Google search engine is undoubtedly most widely used search engine. It was founded by Larry Pageand Sergey Brin. We must have the knowledge of basic working and methodology used by google search engine. I have explained the things in very simple words.
Read Carefully
Read Carefully
Overview :
Okay lets assume , you wanna design a little search engine that would search the requested key words in few websites (say 5 websites) ,So what would be our approach ? First of all, we will store the contents that is webpages of that 5 websites in our database. Then we will make an index including the important part of these web pages like titles,headings,meta tags etc. Then we would make a simple search box meant for users where they could enter the search query or keyword. User's entered query will be processed to match with the keywords in the index and the results would be returned accordingly. We will return user with list of the links of actual websites and the preference to those websites will be given to them using some algorithm. I hope the basic overview of working of search engine is clear to you.

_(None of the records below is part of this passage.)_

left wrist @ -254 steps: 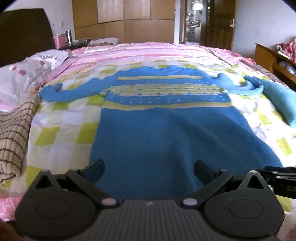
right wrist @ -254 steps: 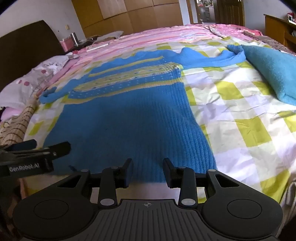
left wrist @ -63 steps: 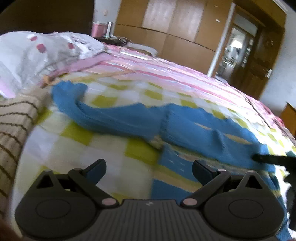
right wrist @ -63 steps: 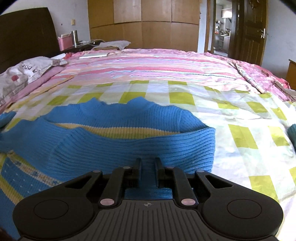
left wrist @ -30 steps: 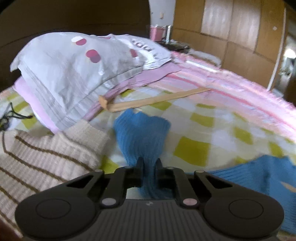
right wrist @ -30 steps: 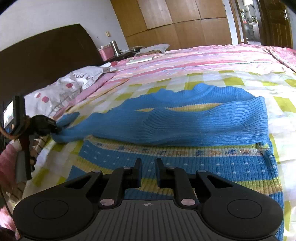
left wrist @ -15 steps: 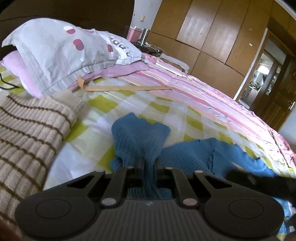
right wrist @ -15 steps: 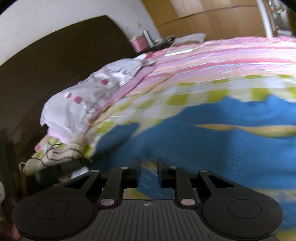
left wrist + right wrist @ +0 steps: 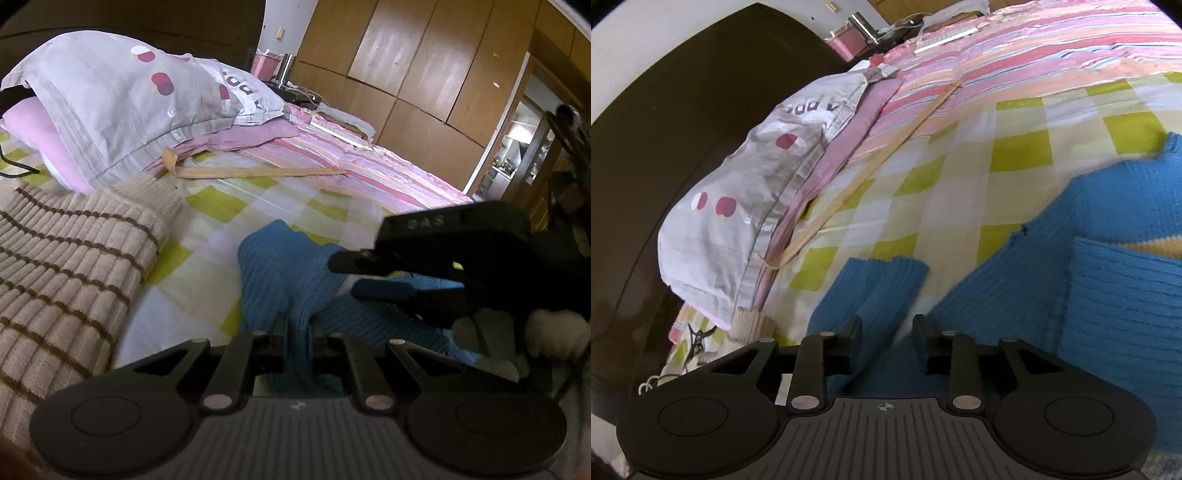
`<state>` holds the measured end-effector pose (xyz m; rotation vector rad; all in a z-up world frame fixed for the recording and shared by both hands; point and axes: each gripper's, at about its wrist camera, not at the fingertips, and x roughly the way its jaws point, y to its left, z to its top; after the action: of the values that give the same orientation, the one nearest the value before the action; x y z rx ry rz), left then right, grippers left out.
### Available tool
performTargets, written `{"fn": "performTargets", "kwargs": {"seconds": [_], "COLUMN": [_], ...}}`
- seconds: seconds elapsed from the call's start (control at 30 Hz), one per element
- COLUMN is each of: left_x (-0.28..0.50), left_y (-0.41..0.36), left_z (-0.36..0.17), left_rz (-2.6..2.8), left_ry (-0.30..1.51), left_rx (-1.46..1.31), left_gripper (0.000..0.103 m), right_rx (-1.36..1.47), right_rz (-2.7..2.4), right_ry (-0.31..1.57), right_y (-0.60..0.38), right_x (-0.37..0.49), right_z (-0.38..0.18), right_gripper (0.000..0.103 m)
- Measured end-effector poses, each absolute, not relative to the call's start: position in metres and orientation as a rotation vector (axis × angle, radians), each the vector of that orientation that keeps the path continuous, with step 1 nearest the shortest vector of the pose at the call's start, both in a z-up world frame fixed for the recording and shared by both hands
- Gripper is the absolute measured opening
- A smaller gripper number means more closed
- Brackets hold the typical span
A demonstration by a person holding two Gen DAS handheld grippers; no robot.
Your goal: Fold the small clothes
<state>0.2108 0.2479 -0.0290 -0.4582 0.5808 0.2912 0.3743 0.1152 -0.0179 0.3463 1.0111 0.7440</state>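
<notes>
Blue knit sweater (image 9: 1108, 280) lies flat on the green-and-white checked bedspread (image 9: 1015, 147), its ribbed sleeve (image 9: 280, 273) trailing toward the grey dotted pillow (image 9: 122, 103) and a beige striped knit (image 9: 66, 258).

Left gripper (image 9: 298, 334): jaws narrow, pinched on the sleeve just behind the cuff.

Right gripper (image 9: 886, 334): jaws have just been opening, now standing wide; sleeve fabric lies between them but the pads do not press it.

Handling, by judgement: soft, light, stretchy rib knit; drapes and sags from a single pinch (likely bunches if dragged). Best hold looks like the cuff and the sleeve nearer the shoulder seam, so that it carries over flat.
</notes>
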Motion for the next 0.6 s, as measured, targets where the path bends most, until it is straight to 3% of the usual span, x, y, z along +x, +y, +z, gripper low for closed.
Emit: {"fn": "performTargets", "kwargs": {"seconds": [0.6], "left_x": [0.215], "left_y": [0.243], "left_z": [-0.033], "left_rz": [0.267], "left_ry": [0.598], "left_rx": [-0.451], "left_gripper": [0.016], "right_rx": [0.393], "right_rz": [0.732], "right_ry": [1.013], "right_y": [0.135], "right_x": [0.388], "right_z": [-0.031], "right_gripper": [0.032]}}
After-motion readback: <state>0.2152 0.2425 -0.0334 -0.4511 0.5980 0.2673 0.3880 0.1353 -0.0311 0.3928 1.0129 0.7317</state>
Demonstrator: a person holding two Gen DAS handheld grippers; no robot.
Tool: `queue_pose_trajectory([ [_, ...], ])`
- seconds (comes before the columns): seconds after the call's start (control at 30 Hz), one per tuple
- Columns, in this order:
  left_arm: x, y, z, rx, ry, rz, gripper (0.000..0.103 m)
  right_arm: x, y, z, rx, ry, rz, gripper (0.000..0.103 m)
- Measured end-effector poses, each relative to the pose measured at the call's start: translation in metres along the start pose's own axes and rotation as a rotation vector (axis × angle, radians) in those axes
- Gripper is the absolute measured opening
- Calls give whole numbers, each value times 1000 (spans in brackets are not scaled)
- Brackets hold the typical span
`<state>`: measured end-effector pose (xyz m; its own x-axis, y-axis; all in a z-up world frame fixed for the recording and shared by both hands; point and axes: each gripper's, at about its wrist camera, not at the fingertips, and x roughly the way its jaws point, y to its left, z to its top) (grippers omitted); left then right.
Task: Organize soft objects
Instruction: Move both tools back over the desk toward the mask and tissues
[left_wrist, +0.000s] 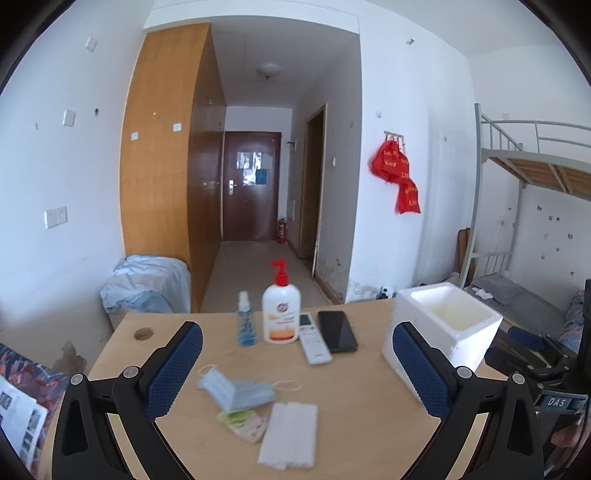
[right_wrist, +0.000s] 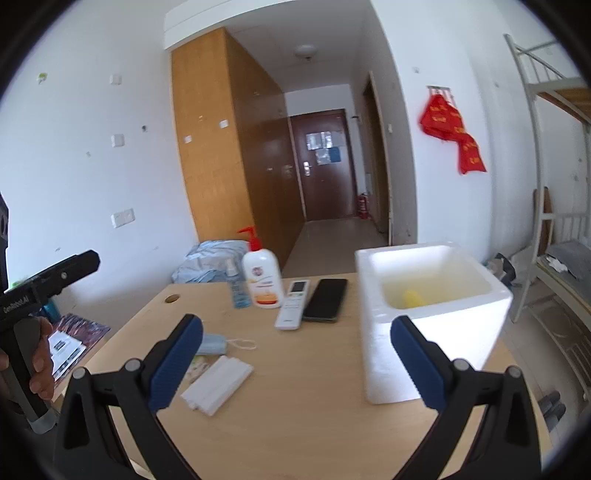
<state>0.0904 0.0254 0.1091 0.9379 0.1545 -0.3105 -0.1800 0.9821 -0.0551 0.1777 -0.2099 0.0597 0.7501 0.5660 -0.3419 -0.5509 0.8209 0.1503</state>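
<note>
Wooden surface (left_wrist: 351, 424) across lower frame. Foam box (right_wrist: 436, 332) at right, something yellow already inside. Still out at lower centre: tissues (left_wrist: 290, 435), masks (left_wrist: 236, 391), small packet (left_wrist: 245, 422). Left gripper (left_wrist: 297, 365) and right gripper (right_wrist: 295, 358): jaws spread wide, holding nothing. Sorting barely begun.

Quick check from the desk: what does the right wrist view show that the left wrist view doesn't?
Only the right wrist view: something yellow inside the foam box, and a hand on the left claw's handle. Only the left wrist view: the small colourful packet in full. Both: face masks, white tissue pack, remote, phone, both claws open, empty.
</note>
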Motion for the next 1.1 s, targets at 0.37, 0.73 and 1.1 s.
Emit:
queue_pose_trajectory([
  [0.37, -33, 47, -24, -27, -21, 60, 103, -1, 59, -8, -82, 5, 61, 103],
  [0.73, -36, 81, -45, -51, -8, 101, 103, 27, 94, -21, -122, 64, 123, 103],
  [1.1, 7, 101, -70, -72, 56, 88, 103, 63, 109, -43, -131, 154, 156, 103],
])
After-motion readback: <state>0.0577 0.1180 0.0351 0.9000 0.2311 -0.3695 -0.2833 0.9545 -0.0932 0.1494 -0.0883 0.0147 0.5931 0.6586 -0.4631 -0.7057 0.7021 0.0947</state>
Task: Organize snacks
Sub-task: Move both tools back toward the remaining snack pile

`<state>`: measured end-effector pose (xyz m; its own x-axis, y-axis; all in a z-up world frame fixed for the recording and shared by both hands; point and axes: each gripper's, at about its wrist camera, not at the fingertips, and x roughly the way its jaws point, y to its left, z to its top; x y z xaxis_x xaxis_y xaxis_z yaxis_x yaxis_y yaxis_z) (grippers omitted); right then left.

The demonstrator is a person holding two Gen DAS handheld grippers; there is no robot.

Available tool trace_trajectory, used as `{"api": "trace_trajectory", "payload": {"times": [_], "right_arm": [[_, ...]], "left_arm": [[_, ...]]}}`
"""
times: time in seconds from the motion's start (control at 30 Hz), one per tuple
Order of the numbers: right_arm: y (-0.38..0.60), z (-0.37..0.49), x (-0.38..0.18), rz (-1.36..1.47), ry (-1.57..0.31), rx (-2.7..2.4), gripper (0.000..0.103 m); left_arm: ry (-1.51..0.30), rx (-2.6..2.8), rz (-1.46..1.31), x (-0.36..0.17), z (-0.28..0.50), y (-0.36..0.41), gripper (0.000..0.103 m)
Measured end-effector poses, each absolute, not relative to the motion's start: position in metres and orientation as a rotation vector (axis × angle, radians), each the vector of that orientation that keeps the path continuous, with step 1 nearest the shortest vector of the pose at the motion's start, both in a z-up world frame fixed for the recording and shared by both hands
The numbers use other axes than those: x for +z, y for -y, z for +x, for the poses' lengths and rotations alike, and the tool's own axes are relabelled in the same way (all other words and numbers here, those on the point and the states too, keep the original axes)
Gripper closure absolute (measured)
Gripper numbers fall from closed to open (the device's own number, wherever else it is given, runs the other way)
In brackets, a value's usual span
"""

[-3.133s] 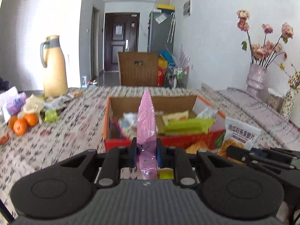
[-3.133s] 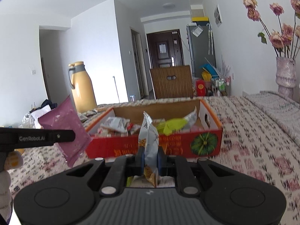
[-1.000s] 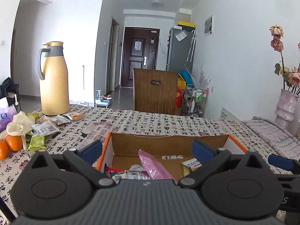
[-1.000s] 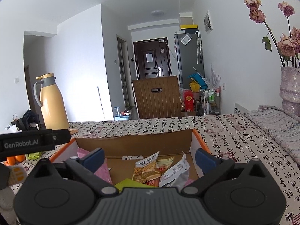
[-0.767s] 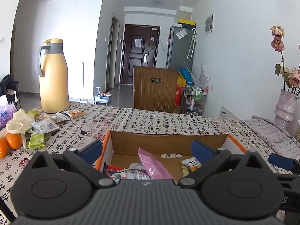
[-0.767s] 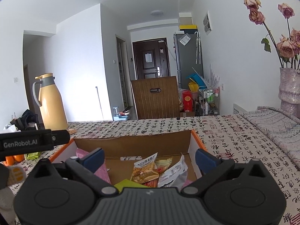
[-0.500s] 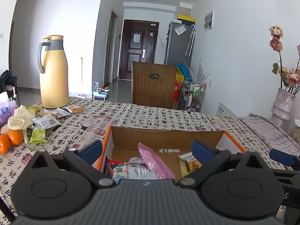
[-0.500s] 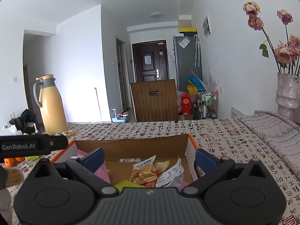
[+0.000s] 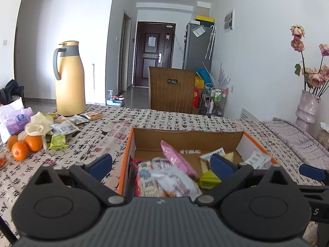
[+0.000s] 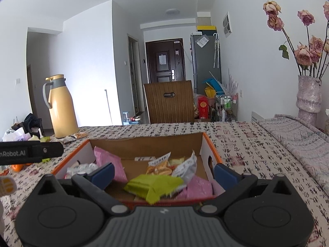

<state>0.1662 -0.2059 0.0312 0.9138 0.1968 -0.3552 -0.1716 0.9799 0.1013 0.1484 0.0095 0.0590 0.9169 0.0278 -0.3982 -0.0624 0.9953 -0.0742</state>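
Observation:
An orange-edged cardboard box sits on the patterned table and holds several snack packets. A pink packet leans inside it at the left. A white and orange packet and a lime-green packet lie in the middle. My left gripper hovers open at the box's near side, nothing between its blue fingertips. My right gripper is open too, empty, over the near edge. The left gripper's body shows at the left of the right wrist view.
Loose snack packets, oranges, a purple tissue pack and a yellow thermos jug stand at the table's left. A vase of dried roses is at the far right. A wooden chair back is behind the table.
Three seconds ago the left gripper held the pink packet and the right a white packet; both now lie in the box. Over the last second both open grippers pulled back slightly.

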Motion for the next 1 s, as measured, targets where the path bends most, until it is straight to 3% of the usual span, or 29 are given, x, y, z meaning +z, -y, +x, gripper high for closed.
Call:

Now read more regarding the same.
A web search engine works basically in the following manner. There are basically three parts.
1. Web Crawling
2. Indexing
3. Query processing or searching
1. First step of working of search engine is web crawling. A web crawler or a web spider is a software that travels across the world wide web and downloads,saves webpages. A web crawaler is fed with URLs of websites and it starts proceeding. It starts downloading and saving web pages associated with that websites. Wanna have feel of web crawaler. Download one from here. Feed it with links of websites and it will start downloading webpages,images etc associated with those websites. Name of google web crawler is GoogleBot. Wanna see the copies of webpages saved in google database ? (actually not exactly)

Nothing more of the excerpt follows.